Monument 2023-11-20 to 2023-11-24
to : Martin Holmes
Minutes: 600
On Monday, got three spreadsheets from the team, and processed the one which adds exclusions to the Monument dataset for people who should not be on the monument. However, when I went to look at the other two, and ran somne tests prior to implementing them, I found a number of cases where persons not in the Monument dataset were referenced. Most of these appear to be people who were not brought into Monument because they had no residence elements. It appears that decisions still need to be made on some of these, so I can’t really go ahead with the processing as planned.
On Tuesday, got a reduced spreadsheet for merges and was able to complete that process successfully. Then got a series of new versions of the spreadsheet for children born after uprooting, each one with new issues, all relatively minor but demonstrating why spreadsheets are not a good data format. Along the way, tweaked my own import/merge code to catch and report problems more comprehensively, so I was able to report the bugs more quickly each time. By the end of the day, all three of the incoming spreadsheets had been processed into the data, with just a handful of special cases remaining to be dealt with manually.

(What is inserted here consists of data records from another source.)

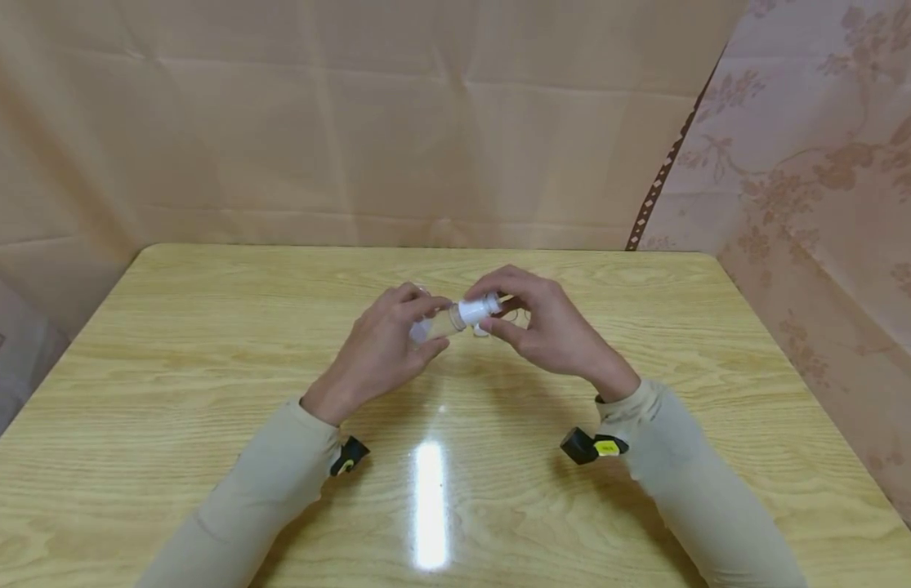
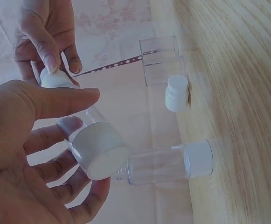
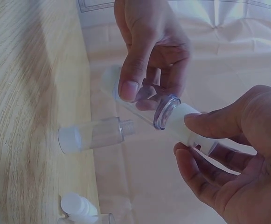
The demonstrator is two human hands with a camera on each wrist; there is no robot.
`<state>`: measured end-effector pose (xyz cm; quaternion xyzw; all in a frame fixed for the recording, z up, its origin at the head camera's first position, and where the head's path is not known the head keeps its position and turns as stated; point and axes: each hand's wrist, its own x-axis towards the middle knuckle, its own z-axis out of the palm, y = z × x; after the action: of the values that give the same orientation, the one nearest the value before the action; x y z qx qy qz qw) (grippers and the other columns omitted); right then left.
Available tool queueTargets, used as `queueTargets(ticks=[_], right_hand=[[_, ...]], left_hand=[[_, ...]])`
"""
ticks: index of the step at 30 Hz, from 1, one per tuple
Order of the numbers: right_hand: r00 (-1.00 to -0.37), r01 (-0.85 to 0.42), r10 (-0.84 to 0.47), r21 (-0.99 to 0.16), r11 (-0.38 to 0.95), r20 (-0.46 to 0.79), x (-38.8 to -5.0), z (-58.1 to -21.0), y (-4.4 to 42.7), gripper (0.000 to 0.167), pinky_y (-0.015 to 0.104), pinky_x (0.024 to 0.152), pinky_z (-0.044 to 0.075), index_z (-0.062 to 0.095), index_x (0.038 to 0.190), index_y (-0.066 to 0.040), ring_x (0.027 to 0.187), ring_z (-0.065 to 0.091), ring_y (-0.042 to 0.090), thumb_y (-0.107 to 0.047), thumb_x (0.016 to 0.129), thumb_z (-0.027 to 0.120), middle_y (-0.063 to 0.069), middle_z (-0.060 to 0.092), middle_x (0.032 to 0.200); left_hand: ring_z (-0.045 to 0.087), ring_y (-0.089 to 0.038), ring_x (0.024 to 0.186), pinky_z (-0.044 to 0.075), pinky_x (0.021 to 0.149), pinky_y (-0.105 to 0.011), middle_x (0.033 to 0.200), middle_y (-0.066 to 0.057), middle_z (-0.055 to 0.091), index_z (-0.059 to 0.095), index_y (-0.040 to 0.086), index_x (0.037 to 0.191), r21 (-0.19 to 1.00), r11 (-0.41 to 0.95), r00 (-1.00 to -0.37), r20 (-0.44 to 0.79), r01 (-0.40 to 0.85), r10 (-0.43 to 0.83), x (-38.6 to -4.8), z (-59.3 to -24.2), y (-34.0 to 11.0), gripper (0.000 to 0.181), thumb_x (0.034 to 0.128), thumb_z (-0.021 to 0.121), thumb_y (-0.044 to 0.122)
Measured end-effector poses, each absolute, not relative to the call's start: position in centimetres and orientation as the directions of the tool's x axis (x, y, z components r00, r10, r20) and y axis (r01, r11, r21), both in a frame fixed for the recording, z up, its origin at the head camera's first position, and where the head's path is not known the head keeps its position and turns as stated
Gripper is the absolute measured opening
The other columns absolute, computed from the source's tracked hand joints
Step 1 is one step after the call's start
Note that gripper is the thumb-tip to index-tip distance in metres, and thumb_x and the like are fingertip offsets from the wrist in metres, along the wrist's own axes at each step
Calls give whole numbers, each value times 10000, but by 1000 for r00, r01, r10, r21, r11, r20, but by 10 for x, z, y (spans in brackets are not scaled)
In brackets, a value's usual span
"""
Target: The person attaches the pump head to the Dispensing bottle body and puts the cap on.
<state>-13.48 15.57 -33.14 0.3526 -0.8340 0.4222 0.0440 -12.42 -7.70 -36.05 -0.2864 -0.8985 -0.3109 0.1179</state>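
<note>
My left hand [image 1: 387, 343] holds a clear tube [image 3: 142, 112] with a white base [image 2: 101, 150], thumb on one side and fingers curled round the other. At the tube's open rim, my right hand [image 1: 547, 327] pinches a white cylindrical piece [image 1: 479, 309] between thumb and fingers. The two parts meet end to end, tilted above the table; how far one sits inside the other I cannot tell. Behind them a second clear bottle [image 3: 100, 133] with a white base stands upright on the table.
A small white capped bottle [image 2: 177, 93] stands on the wooden table [image 1: 205, 392], beside a clear rectangular or cylindrical container [image 2: 159, 60]. Beyond the table's far edge hangs a beige cloth [image 1: 396, 147], with a floral cloth [image 1: 830, 204] at the right.
</note>
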Motion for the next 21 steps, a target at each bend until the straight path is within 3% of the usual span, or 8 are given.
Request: queueTargets(ticks=[14, 21], right_hand=[[-773, -586, -545, -695, 417, 325, -135, -331, 155, 286, 387, 817, 576, 679, 1213, -39, 958, 634, 205, 1, 932, 712, 69, 662, 1158], [-792, -566, -528, -692, 449, 305, -134, -331, 154, 253, 367, 779, 572, 686, 1215, -47, 857, 636, 178, -111, 970, 699, 48, 688, 1074]], left_hand=[[577, -279, 991, 516, 740, -398, 1112, -96, 644, 717, 63, 1220, 435, 664, -788, 434, 608, 437, -123, -361, -76, 392, 853, 835, 132], [578, -277, 966, 512, 739, -397, 1120, -95, 656, 716, 66, 1219, 394, 679, -772, 464, 619, 434, -124, -362, -76, 400, 843, 842, 121]])
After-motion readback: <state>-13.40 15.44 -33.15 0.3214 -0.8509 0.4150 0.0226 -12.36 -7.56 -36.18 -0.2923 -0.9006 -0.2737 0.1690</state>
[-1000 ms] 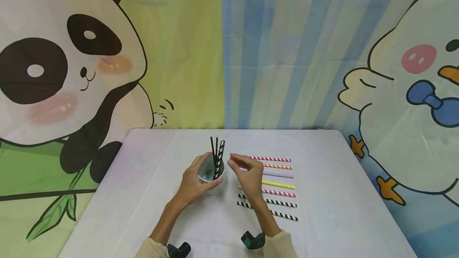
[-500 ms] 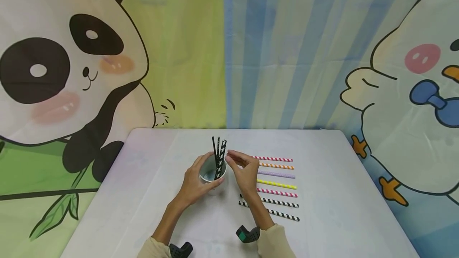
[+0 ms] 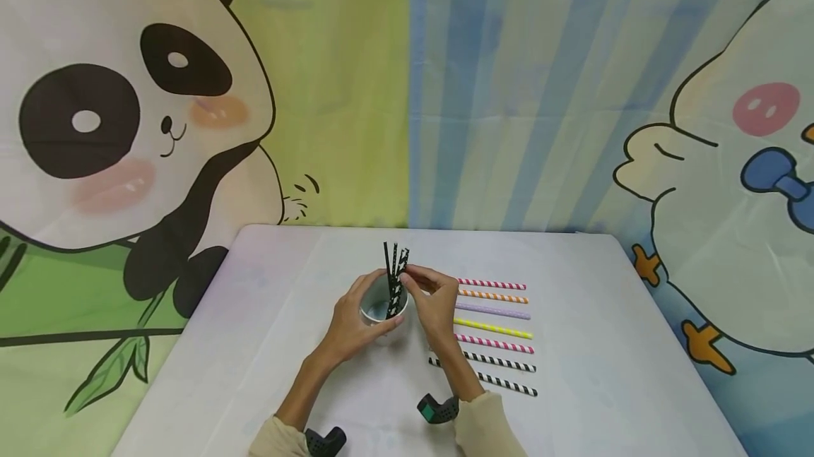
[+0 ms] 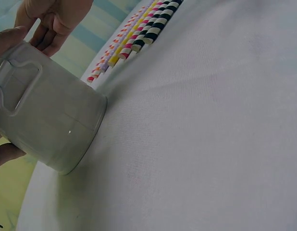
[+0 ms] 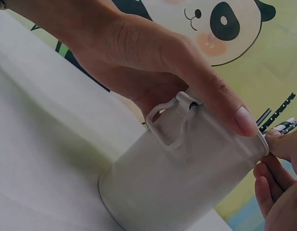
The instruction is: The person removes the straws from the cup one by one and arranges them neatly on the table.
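Note:
In the head view my left hand (image 3: pixel 352 319) grips a small white pail (image 3: pixel 367 312) around its side, near the rim. Several black-patterned paper straws (image 3: pixel 394 294) lean upright in it. My right hand (image 3: pixel 439 305) is at the pail's right rim, thumb and forefinger pinching a black-and-white straw near its top. The right wrist view shows the left thumb along the pail (image 5: pixel 201 163), above a wire side handle (image 5: pixel 160 127), and the right fingers by the straw tops (image 5: pixel 285 126). The pail's base meets the white cloth in the left wrist view.
Right of the pail several striped paper straws lie in a row: red (image 3: pixel 492 284), orange (image 3: pixel 492 297), purple (image 3: pixel 492 311), yellow (image 3: pixel 492 328), pink (image 3: pixel 496 344) and black-and-white ones (image 3: pixel 502 361). They lie on a white-covered table (image 3: pixel 591 344). Cartoon curtains (image 3: pixel 343 90) hang behind.
My right hand has moved left to the straws at the pail's rim, and its fingertips have closed on one. The left hand keeps its hold on the pail. The whole view has shifted slightly.

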Motion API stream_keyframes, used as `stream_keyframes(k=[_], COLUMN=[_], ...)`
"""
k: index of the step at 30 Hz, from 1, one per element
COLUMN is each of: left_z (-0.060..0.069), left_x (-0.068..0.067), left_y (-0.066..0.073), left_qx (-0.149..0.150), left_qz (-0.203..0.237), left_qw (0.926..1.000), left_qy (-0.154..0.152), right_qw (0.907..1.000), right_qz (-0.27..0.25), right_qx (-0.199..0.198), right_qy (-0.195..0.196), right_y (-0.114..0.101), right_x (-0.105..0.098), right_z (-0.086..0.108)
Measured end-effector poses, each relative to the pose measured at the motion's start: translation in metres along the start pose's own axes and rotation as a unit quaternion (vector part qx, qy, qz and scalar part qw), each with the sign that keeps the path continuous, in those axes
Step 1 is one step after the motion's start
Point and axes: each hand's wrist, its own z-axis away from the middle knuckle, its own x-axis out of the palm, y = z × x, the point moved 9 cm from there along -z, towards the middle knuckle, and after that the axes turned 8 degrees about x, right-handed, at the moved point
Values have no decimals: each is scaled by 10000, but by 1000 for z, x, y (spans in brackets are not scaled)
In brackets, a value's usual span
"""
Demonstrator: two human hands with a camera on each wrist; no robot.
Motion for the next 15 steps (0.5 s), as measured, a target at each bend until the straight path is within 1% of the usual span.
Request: stream_keyframes(k=[6,12,15], left_z=[-1,-1,0], left_x=[3,1,0], left_y=[0,1,0], left_qx=[19,14,-11], left_qz=[-46,-63,-59], left_qw=[10000,10000,10000], left_qy=[-39,-11,-2], right_qw=[10000,9998,9998], right_qz=[51,87,-71], right_qx=[-9,12,20], right_qy=[62,156,158], right_y=[-1,-7,-12], right_x=[-2,-6,-8], right_z=[-2,-1,-2])
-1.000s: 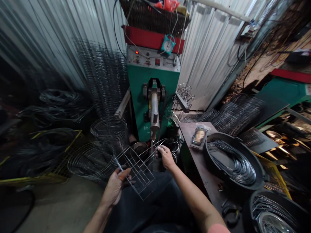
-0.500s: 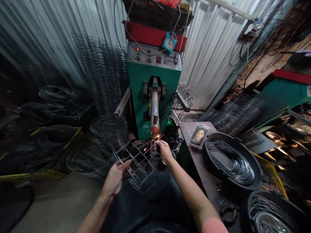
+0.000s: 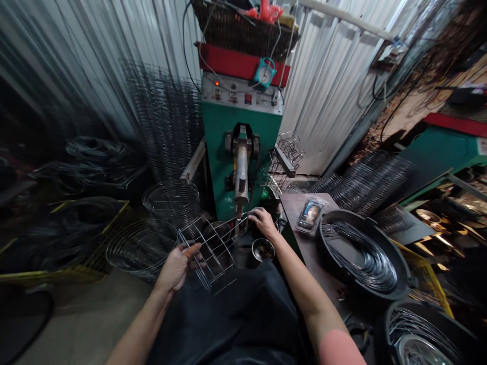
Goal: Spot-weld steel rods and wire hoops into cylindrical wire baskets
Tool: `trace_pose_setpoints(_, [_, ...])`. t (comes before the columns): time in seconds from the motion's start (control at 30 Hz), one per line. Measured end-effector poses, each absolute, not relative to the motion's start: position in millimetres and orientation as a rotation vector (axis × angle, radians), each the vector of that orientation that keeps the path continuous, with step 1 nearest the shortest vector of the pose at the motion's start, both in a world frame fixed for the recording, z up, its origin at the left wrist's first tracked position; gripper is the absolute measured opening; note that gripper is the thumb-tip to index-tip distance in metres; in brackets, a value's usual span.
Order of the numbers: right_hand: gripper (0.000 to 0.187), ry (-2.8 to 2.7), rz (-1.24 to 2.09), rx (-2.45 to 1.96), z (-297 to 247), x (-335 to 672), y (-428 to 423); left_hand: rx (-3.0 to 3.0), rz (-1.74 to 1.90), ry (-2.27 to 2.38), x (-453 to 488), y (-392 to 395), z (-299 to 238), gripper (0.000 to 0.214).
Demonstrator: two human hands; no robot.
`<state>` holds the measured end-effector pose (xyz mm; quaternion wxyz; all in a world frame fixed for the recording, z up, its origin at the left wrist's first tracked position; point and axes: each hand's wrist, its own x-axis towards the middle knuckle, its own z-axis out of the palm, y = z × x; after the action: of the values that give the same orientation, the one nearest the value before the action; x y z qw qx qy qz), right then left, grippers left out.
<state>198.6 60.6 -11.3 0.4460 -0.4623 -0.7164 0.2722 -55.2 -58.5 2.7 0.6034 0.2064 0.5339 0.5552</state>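
A wire rack (image 3: 217, 238) of crossed metal rods is held tilted in front of a green spot welder (image 3: 213, 132). My left hand (image 3: 178, 266) is closed on its near left side, thumb on top. At the rack's far right end, my right hand (image 3: 263, 223) pinches the wire, its fingertips partly hidden. Between the hands, the rack's far edge lies at the welder's lower tip (image 3: 238, 212), under the grey upper arm (image 3: 241, 172). A small metal bowl (image 3: 263, 249) sits below my right wrist.
On the right, a bench (image 3: 294, 215) carries a phone in a plastic bag (image 3: 310, 213) and a black round tray (image 3: 327, 253) of bent wires. Stacked wire rings (image 3: 167, 126) and wire baskets (image 3: 142, 248) stand left. A teal clock (image 3: 265, 73) hangs on the welder.
The orange sparks and glow at the welder's tip are gone. My right hand has shifted slightly right and up along the rack's end; the rack has tilted a little.
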Motion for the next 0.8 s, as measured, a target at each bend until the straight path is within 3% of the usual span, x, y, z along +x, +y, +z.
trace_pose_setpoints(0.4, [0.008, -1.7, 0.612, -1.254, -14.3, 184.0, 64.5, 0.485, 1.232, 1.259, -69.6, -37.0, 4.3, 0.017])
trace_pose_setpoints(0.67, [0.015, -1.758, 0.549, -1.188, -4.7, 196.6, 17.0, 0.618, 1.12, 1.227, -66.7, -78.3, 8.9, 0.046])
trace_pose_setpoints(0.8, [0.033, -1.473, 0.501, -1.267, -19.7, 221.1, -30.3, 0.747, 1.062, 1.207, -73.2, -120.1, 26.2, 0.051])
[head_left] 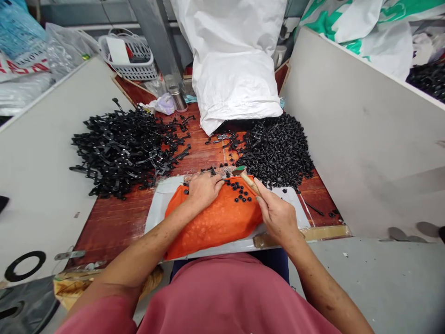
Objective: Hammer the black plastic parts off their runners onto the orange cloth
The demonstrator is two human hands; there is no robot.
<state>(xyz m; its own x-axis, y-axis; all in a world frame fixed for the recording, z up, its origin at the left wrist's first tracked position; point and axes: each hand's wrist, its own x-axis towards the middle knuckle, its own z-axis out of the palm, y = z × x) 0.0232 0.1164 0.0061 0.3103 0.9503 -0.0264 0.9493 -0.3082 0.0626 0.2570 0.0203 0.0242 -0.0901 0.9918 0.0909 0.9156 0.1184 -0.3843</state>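
Note:
My right hand (278, 211) grips the wooden handle of a small hammer (249, 181). The hammer's dark head, with green on it, is just above the far edge of an orange cloth (212, 225). Close to the left of the head, my left hand (204, 189) has its thumb and fingers closed together over the cloth's far edge. What they pinch is too small to make out. Several small round black plastic caps (241, 192) lie loose on the cloth between my hands.
A tangled heap of black strip-like parts (125, 148) rises on the left, and a pile of black round-headed pins (278, 150) on the right. A big white sack (236, 79) stands behind. Pale partitions (365, 130) flank the bench; a steel flask (178, 98) and white basket (134, 69) are at the back.

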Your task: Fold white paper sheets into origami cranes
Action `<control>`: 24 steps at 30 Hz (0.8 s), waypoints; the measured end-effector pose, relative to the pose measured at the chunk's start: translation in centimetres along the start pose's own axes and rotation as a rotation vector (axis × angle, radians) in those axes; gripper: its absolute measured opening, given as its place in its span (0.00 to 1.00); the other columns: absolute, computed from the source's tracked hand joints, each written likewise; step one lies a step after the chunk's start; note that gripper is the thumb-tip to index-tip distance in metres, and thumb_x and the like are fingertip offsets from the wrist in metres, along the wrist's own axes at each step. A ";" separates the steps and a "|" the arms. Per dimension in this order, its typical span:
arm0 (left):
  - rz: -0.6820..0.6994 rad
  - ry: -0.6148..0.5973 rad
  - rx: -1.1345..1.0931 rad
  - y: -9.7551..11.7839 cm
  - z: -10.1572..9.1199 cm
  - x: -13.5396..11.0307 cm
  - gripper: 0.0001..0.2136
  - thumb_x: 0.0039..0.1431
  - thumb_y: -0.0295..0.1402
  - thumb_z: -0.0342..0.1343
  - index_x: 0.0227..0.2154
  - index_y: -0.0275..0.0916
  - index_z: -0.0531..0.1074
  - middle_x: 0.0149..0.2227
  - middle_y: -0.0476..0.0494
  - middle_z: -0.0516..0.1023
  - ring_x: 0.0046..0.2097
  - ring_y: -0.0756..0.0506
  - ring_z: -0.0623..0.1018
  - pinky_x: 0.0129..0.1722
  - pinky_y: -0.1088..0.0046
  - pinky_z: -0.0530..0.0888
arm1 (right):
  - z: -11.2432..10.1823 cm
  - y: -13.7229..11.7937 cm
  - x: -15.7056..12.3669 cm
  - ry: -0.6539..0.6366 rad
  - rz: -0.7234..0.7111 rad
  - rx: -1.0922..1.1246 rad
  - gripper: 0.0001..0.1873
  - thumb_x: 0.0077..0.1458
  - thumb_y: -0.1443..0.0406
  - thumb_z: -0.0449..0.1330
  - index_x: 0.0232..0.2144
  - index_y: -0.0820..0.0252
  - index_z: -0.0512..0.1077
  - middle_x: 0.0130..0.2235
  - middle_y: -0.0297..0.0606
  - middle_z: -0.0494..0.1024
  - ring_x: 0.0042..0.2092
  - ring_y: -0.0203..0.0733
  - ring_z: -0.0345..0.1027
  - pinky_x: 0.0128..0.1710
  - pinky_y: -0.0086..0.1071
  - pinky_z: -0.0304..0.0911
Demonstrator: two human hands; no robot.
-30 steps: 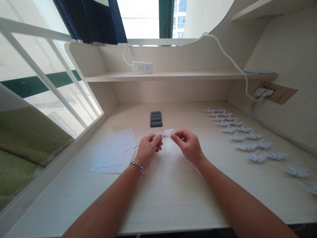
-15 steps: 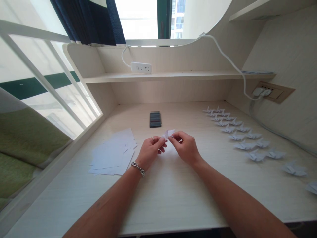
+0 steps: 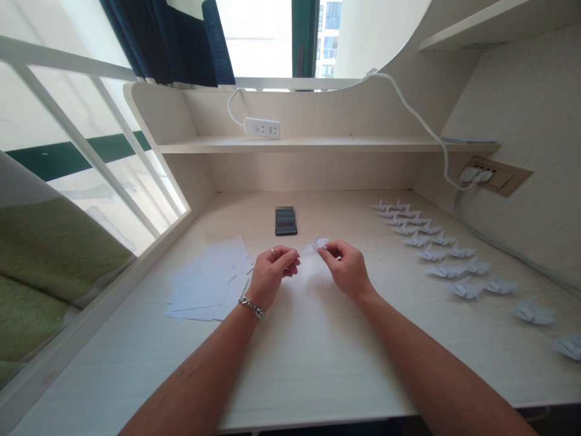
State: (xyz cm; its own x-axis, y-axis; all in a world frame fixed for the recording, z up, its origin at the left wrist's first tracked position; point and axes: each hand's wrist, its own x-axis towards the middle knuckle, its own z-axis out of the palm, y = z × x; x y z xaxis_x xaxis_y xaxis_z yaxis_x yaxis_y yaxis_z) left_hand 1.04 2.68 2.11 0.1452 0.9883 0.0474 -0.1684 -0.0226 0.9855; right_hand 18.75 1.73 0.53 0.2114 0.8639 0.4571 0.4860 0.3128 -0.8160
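A small white folded paper crane [image 3: 312, 247] is pinched between the thumb and fingers of my right hand [image 3: 347, 266], above the desk. Its wings are spread out. My left hand [image 3: 272, 269], with a ring and a chain bracelet, is just left of the crane and apart from it. The thumb of that hand lies against its curled fingers, and nothing shows between them. A fanned stack of white paper sheets [image 3: 204, 281] lies left of my left hand.
Finished paper cranes [image 3: 447, 269] stand in rows along the desk's right side. A dark phone-like object [image 3: 285, 221] lies behind my hands. A power strip [image 3: 262, 128] rests on the shelf [image 3: 318, 147]; a white cable [image 3: 415, 109] runs to the wall socket [image 3: 497, 175].
My left hand has let go of the crane and drawn slightly left. My right hand, still holding the crane, has moved a little right. The view has shifted slightly.
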 end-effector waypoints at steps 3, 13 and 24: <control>-0.052 -0.014 0.140 -0.8 -0.5 0.5 0.12 0.49 0.42 0.62 0.26 0.36 0.74 0.25 0.45 0.76 0.24 0.51 0.71 0.24 0.75 0.66 | 0.0 0.5 0.1 0.014 0.005 -0.021 0.10 0.53 0.58 0.60 0.28 0.59 0.74 0.29 0.36 0.78 0.31 0.40 0.69 0.35 0.33 0.62; 0.083 -0.097 0.548 -2.2 -1.3 0.9 0.13 0.52 0.43 0.57 0.28 0.38 0.75 0.25 0.45 0.78 0.23 0.49 0.72 0.24 0.74 0.66 | -0.1 2.9 0.4 0.031 0.130 -0.164 0.10 0.51 0.59 0.59 0.29 0.59 0.76 0.31 0.39 0.80 0.34 0.43 0.72 0.38 0.34 0.63; 0.086 -0.116 0.628 -0.6 -0.6 0.8 0.15 0.49 0.46 0.58 0.29 0.37 0.76 0.26 0.45 0.79 0.23 0.48 0.72 0.23 0.74 0.65 | -7.1 4.0 -4.2 0.163 0.253 -0.347 0.10 0.51 0.60 0.58 0.30 0.59 0.77 0.31 0.40 0.81 0.34 0.42 0.72 0.38 0.33 0.62</control>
State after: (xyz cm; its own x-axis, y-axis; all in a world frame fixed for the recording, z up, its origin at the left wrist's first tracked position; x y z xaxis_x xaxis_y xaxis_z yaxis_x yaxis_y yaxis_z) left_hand 0.67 3.60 1.44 0.2668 0.9571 0.1133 0.4135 -0.2198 0.8836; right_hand 25.86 -3.42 -2.12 0.4774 0.8141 0.3308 0.6510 -0.0749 -0.7553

On Wednesday, did a partial rerun of one of the processes from the previous day to update some pointers which had been missed, and then integrated three more dataset spreadsheets coming from AB and SI. Reworked the diagnostics to take account of changes, made updates to the site rendering to handle the new people added who were born after uprooting, and did some testing, checking and bugfixing on a handful of problem cases, which also involved some editing of LOI data.
On Thursday, processed a few more small spreadsheets coming in, and edited some cases by hand. Then worked on the problem of disambiguation, to devise an encoding strategy for specifying that two individuals are distinct from each other after checking, and then the processing to make that render correctly in the output. Did some more tweaking of the appearance of the output.
On Friday we merged an additional half-a-dozen spreadsheets, added some new content to the site, reworked the diagnostics, and published the latest version of the public site.